Work to be completed => Look through the entries below. Report each line that has the word "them" in it.
Top of Supplied records
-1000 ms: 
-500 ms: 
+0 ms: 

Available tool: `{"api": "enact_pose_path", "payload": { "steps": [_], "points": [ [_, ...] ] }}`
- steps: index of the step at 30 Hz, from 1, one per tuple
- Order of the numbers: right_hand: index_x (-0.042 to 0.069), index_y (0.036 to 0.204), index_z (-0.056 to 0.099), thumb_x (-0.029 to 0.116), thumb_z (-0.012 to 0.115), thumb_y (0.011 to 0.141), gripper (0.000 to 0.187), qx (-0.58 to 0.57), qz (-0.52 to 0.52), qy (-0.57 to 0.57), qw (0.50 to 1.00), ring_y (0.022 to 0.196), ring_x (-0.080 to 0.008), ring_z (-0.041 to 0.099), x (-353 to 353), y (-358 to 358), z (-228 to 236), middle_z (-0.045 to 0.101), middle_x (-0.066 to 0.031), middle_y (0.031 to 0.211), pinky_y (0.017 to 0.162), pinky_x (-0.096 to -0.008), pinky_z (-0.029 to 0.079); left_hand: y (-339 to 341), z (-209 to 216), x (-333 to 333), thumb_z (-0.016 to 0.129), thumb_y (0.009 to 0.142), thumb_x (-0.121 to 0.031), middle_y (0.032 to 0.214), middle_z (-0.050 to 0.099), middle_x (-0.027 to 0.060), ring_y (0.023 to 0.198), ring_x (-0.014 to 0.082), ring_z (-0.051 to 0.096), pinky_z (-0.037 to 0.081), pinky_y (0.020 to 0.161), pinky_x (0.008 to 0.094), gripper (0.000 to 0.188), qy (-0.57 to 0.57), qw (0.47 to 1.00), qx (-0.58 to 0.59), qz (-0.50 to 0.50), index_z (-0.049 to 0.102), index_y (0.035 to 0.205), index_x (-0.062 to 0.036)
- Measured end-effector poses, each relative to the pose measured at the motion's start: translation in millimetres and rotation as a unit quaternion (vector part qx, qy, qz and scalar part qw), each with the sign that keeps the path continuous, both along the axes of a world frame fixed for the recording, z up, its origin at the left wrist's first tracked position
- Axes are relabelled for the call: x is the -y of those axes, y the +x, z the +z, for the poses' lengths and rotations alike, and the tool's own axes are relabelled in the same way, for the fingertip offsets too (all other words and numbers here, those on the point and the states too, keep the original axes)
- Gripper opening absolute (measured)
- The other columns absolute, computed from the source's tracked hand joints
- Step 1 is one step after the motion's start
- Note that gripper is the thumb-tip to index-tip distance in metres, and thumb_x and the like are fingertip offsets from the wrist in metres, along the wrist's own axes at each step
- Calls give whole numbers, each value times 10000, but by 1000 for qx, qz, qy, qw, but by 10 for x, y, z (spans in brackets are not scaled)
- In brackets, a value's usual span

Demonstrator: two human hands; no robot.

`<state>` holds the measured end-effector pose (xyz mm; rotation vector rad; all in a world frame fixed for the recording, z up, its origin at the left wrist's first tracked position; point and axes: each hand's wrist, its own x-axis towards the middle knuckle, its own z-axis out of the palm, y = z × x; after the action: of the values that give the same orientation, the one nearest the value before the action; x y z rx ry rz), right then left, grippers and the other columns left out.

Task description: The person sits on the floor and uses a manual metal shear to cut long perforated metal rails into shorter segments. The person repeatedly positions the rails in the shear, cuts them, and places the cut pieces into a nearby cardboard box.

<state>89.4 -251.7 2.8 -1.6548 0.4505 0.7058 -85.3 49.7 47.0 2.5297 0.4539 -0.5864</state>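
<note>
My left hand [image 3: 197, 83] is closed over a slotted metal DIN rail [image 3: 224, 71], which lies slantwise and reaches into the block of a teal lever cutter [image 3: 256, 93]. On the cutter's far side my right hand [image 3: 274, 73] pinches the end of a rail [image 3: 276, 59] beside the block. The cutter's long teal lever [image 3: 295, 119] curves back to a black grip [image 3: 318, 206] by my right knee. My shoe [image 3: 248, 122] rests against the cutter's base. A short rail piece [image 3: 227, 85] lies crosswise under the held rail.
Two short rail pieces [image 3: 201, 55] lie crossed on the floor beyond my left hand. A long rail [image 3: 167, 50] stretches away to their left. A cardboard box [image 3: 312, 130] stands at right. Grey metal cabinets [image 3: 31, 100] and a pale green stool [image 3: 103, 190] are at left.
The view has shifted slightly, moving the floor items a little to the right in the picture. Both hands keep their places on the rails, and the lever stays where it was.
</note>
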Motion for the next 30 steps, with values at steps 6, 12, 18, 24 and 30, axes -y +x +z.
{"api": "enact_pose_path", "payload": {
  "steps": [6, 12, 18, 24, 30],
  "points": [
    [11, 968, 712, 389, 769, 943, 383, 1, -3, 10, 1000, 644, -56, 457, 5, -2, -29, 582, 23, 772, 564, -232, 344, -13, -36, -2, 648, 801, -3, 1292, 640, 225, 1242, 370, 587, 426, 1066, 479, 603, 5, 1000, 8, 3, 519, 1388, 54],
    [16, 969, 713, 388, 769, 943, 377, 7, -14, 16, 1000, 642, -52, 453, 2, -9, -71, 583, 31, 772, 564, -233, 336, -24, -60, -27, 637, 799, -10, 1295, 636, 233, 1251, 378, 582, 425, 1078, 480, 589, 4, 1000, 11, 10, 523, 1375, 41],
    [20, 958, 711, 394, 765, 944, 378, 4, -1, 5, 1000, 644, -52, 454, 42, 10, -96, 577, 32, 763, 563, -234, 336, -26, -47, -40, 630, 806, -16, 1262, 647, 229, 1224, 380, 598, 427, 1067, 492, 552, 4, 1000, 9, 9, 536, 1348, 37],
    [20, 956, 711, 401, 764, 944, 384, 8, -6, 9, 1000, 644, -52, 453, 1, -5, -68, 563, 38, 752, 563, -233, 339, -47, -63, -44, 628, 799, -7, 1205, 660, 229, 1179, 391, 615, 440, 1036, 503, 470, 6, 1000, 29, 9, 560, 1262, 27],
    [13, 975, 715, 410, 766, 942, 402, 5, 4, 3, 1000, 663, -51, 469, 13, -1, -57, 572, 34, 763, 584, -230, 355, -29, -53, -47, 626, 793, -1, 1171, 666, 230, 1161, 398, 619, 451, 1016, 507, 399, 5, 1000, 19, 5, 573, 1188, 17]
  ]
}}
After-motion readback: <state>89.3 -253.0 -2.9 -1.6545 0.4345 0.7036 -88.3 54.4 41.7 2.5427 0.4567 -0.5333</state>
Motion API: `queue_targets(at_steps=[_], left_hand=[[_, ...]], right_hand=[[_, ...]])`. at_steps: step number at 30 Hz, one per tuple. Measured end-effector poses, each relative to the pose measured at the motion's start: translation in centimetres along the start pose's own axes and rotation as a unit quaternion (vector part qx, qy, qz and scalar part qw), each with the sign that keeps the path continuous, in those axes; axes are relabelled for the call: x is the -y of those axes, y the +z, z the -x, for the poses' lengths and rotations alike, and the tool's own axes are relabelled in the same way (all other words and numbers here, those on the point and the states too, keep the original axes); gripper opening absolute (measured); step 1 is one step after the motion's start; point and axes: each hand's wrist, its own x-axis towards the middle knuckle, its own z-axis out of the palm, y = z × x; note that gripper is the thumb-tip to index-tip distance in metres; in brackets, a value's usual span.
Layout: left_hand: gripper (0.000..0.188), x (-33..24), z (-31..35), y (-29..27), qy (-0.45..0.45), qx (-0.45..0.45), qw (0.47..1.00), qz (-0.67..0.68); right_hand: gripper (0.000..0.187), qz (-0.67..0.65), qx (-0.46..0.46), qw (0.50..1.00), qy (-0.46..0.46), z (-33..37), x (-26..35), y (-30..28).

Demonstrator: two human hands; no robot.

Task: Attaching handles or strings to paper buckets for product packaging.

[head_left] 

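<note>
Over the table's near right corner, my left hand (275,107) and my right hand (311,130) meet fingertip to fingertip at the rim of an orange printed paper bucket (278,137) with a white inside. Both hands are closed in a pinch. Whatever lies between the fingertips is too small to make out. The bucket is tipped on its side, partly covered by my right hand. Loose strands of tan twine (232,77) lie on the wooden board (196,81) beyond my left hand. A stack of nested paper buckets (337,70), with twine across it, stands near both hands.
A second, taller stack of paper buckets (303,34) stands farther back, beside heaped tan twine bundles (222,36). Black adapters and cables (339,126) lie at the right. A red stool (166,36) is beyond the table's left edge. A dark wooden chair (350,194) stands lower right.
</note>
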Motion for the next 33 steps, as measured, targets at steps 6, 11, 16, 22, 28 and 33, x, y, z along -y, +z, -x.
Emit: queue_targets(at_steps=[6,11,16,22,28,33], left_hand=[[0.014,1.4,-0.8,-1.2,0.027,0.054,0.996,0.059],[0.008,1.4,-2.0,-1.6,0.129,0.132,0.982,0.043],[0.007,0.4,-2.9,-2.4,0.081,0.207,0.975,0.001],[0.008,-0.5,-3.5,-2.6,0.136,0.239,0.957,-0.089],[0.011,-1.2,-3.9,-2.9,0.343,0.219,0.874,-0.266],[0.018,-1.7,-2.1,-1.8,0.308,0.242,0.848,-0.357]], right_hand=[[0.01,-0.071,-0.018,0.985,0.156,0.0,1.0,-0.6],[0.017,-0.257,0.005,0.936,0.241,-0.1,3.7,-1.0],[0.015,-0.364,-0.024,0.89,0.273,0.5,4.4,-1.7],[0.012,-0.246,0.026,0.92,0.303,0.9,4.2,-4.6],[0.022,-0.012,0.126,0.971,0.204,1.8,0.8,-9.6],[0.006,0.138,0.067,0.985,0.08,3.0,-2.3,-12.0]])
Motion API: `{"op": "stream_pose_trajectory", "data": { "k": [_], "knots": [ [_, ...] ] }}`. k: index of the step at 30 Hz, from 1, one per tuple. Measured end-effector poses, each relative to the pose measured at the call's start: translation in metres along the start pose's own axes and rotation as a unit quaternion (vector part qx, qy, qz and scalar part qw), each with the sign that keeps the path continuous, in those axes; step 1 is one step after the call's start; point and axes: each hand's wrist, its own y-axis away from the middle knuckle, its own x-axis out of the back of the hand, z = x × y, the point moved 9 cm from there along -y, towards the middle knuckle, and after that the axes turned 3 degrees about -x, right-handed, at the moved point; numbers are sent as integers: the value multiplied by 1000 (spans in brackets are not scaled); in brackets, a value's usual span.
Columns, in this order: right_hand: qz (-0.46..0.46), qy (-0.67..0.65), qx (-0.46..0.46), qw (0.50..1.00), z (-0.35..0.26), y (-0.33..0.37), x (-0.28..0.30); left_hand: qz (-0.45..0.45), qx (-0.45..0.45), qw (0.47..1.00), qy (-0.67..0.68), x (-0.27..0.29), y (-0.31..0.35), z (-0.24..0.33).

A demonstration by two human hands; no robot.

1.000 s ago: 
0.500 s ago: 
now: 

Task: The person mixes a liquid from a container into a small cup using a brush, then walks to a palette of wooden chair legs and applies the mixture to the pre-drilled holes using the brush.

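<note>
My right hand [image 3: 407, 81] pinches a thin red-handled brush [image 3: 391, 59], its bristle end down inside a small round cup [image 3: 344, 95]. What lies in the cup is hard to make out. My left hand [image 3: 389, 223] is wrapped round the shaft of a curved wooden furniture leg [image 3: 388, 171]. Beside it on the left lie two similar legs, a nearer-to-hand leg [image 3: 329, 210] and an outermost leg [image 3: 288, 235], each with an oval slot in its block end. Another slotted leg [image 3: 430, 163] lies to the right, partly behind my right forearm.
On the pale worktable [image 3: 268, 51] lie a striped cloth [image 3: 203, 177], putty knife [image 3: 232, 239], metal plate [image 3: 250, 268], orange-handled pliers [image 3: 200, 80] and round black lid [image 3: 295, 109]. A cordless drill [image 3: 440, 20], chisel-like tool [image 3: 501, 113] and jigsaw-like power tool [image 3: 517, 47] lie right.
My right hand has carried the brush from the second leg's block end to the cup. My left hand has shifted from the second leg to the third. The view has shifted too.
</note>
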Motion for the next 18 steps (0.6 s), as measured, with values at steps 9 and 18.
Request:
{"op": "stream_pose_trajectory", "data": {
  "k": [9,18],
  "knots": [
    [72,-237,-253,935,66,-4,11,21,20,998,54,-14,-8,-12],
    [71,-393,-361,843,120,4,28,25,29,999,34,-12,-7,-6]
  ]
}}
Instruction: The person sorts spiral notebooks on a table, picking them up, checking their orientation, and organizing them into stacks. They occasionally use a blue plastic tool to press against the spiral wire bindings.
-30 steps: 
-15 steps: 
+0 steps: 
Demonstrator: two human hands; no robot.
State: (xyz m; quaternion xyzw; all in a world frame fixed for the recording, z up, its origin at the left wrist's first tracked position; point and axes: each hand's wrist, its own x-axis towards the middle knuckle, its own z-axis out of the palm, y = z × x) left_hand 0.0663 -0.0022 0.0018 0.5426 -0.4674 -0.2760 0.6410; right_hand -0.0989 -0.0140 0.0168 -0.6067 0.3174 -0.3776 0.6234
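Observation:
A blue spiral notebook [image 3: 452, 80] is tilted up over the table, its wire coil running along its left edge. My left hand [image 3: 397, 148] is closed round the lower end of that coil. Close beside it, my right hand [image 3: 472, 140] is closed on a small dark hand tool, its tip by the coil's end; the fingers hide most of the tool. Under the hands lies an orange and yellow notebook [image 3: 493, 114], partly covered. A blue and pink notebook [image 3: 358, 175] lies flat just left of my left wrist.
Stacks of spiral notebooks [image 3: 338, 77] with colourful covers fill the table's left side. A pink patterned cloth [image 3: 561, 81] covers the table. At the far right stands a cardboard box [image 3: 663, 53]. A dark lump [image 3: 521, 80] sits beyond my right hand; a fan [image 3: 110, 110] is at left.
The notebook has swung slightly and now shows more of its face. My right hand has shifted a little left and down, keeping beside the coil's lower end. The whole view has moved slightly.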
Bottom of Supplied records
Task result =>
Task description: The person sits on the floor and uses a manual metal shear to cut long perforated metal rails into shorter segments. The person repeatedly positions the rails in the shear, cuts them, and places the cut pieces into a nearby cardboard box.
Instruction: The person sorts spiral notebooks on a table, picking them up, checking their orientation, and organizing them into stacks. They occasionally use a blue plastic tool to press against the spiral wire bindings.

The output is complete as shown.